### TASK GOAL
Search the records for "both". Copy every line where it appears.

[Recorded data]
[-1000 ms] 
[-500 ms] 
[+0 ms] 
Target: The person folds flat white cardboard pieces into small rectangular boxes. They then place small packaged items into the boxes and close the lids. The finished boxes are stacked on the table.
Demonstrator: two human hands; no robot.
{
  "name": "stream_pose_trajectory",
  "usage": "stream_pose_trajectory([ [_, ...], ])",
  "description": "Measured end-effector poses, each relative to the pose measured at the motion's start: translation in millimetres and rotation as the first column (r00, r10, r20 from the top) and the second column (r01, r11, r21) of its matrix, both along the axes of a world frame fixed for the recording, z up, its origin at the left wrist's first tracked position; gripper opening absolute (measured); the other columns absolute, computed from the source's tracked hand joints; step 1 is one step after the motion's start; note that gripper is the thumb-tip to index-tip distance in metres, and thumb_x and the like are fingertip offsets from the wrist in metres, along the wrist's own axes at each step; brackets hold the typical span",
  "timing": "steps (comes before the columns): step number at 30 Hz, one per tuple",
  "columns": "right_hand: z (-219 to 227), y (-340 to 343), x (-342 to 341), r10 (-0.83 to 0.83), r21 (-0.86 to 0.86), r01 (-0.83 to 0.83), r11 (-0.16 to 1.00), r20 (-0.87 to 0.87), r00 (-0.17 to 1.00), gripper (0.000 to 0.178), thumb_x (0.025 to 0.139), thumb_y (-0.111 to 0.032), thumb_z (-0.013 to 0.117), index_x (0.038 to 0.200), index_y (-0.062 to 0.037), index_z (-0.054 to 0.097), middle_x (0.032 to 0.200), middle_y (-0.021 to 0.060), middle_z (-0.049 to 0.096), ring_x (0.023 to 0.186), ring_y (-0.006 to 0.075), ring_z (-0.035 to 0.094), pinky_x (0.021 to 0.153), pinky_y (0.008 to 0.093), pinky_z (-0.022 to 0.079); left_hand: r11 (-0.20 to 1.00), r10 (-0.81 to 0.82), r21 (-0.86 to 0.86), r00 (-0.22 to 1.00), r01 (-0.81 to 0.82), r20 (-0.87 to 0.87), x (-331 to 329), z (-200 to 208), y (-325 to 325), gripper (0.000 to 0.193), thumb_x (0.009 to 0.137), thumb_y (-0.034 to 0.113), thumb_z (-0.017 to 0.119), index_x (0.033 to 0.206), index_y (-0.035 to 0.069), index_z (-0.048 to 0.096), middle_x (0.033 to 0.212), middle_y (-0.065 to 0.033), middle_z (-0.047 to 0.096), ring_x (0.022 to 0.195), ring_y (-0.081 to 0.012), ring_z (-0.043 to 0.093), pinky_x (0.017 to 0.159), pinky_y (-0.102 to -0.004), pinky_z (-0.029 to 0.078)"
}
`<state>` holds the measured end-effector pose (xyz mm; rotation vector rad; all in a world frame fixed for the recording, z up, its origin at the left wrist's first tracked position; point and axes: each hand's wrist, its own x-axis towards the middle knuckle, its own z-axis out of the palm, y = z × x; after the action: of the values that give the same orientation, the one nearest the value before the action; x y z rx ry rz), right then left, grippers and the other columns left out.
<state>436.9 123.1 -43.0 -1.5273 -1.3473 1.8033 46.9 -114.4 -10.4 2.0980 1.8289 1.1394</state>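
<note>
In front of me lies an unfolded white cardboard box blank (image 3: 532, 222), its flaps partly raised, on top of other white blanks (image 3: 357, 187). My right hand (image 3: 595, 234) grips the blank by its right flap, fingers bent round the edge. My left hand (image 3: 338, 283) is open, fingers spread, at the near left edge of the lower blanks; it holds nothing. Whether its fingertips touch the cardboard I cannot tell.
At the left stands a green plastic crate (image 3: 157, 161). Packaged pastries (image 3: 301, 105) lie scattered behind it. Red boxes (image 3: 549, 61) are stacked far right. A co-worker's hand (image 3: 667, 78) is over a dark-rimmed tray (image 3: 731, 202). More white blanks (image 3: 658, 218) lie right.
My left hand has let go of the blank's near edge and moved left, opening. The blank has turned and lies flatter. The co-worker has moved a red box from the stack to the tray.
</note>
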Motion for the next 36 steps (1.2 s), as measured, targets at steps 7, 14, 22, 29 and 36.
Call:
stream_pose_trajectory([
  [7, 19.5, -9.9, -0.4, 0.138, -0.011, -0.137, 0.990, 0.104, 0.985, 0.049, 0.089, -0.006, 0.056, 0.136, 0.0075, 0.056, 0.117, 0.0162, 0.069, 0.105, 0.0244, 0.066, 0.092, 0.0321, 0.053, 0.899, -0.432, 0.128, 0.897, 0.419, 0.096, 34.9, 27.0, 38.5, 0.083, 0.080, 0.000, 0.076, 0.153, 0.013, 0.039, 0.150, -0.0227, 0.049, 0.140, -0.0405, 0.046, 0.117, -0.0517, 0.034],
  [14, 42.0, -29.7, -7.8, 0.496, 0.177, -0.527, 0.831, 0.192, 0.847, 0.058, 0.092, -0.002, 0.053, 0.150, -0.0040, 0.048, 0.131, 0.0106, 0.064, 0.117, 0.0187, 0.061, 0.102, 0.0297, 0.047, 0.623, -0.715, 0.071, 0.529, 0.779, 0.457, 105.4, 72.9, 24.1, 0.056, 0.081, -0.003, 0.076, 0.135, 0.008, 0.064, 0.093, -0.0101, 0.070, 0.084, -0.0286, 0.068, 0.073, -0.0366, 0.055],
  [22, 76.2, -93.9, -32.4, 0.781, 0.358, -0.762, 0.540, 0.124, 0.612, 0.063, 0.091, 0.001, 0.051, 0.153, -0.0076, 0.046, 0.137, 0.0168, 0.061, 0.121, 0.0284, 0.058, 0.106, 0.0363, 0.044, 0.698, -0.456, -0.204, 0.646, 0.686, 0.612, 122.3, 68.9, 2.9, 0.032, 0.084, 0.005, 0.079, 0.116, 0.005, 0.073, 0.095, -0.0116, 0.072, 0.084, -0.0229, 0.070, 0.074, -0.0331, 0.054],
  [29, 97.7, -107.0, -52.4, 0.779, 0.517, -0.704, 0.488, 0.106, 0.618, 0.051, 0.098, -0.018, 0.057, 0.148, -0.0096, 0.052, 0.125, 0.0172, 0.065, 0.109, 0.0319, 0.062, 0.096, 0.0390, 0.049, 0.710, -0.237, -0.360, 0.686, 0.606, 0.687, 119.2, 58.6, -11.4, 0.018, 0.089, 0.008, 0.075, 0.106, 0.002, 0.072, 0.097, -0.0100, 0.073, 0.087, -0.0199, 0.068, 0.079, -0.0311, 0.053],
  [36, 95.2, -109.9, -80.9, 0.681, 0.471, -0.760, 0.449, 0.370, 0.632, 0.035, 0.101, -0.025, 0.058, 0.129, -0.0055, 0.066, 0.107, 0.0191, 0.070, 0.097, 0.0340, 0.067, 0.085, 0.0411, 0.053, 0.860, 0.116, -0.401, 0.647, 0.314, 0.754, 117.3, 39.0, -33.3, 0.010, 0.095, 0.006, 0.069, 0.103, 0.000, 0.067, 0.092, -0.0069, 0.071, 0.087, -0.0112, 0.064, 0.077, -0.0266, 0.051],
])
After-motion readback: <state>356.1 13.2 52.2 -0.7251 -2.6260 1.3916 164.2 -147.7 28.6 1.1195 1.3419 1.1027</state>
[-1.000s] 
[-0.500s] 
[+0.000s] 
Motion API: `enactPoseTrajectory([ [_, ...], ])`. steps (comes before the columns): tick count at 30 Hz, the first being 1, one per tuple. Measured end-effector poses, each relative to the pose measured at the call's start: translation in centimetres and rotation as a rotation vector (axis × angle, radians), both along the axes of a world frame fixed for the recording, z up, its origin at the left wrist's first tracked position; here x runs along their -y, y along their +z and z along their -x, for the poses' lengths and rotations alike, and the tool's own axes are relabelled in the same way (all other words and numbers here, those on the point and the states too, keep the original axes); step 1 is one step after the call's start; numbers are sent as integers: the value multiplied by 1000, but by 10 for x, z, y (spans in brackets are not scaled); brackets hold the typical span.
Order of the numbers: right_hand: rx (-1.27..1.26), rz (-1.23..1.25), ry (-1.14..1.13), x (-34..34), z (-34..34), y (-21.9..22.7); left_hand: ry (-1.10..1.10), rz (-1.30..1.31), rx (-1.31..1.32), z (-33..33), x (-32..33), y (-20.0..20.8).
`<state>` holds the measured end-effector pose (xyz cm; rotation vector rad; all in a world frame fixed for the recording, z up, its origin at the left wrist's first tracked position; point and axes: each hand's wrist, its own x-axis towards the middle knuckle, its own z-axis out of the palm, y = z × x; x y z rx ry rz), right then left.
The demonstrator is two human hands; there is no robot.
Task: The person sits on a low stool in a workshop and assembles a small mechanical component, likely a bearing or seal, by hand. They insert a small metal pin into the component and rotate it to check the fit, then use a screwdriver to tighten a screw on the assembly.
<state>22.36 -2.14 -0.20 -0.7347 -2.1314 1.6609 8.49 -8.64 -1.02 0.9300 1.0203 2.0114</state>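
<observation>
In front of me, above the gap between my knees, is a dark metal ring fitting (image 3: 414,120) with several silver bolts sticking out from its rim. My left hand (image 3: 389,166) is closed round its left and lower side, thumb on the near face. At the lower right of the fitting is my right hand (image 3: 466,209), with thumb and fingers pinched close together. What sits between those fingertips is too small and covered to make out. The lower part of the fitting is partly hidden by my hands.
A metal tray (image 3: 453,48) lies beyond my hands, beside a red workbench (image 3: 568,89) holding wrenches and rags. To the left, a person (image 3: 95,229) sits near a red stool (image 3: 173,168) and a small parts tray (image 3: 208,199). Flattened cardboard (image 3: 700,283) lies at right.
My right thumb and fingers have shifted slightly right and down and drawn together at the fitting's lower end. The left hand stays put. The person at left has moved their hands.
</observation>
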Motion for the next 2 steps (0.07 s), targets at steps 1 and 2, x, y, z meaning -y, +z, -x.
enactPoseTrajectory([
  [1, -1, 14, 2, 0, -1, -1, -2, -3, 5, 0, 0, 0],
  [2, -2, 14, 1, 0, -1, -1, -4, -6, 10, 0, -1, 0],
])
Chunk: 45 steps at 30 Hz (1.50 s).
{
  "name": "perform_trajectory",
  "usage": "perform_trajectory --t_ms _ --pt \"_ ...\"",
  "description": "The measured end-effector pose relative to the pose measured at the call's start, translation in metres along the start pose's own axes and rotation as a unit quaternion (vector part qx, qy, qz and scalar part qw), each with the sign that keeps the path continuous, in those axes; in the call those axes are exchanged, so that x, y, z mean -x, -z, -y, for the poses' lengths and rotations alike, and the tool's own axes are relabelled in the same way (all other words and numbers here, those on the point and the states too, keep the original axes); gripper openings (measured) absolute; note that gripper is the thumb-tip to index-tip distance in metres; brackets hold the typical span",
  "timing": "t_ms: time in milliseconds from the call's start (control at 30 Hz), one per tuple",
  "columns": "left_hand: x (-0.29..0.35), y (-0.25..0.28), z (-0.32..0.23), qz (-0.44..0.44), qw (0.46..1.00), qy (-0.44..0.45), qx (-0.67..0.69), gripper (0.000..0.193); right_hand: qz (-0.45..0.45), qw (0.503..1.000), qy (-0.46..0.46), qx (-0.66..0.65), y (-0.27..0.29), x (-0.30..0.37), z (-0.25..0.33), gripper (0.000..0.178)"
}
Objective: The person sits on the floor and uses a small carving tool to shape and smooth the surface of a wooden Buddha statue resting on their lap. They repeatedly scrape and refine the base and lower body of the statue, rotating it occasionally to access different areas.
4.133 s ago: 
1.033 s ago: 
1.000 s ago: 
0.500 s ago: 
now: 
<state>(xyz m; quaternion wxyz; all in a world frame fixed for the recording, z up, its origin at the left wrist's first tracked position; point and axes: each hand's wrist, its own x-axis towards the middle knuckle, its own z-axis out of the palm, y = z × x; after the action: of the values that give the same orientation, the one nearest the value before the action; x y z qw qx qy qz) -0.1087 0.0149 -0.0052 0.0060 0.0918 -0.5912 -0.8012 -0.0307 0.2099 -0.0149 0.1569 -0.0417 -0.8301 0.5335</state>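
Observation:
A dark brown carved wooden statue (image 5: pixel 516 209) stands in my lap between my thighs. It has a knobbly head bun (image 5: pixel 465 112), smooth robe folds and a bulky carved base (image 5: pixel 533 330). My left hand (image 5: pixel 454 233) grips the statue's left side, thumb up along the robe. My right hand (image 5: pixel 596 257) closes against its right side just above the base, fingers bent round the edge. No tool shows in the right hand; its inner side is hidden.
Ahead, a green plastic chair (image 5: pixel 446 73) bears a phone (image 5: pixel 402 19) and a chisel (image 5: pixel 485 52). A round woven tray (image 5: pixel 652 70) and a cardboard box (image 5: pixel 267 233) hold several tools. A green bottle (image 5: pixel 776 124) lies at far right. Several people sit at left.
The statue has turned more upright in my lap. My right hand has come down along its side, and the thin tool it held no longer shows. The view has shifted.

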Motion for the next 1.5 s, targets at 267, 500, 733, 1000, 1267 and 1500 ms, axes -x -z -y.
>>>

### SOLUTION FOR THIS TASK
  "description": "Measured end-effector poses, each relative to the pose measured at the motion's start: translation in millimetres and rotation as the first column (r00, r10, r20 from the top) and the second column (r01, r11, r21) of its matrix, both along the axes of a world frame fixed for the recording, z up, its origin at the left wrist's first tracked position; gripper opening absolute (measured); the other columns absolute, computed from the source's tracked hand joints; step 1 is one step after the motion's start; note that gripper is the thumb-tip to index-tip distance in metres, and thumb_x and the like are fingertip offsets from the wrist in metres, along the wrist's own axes at each step; brackets hold the typical span",
Motion API: `enactPoseTrajectory([ [_, ...], ])`. steps (comes before the columns): tick count at 30 Hz, the first being 1, one per tuple. Measured end-effector poses, each relative to the pose measured at the call's start: translation in centimetres and rotation as a rotation vector (axis × angle, radians), both along the axes of a world frame fixed for the recording, z up, its origin at the left wrist's first tracked position; here x runs along their -y, y along their +z and z along their -x, for the poses' lengths and rotations alike, and the tool's own axes are relabelled in the same way (all other words and numbers here, those on the point and the states too, keep the original axes); step 1 is one step after the call's start; numbers are sent as integers: the value multiplied by 1000, but by 10 for x, z, y (spans in brackets are not scaled); brackets hold the typical span.

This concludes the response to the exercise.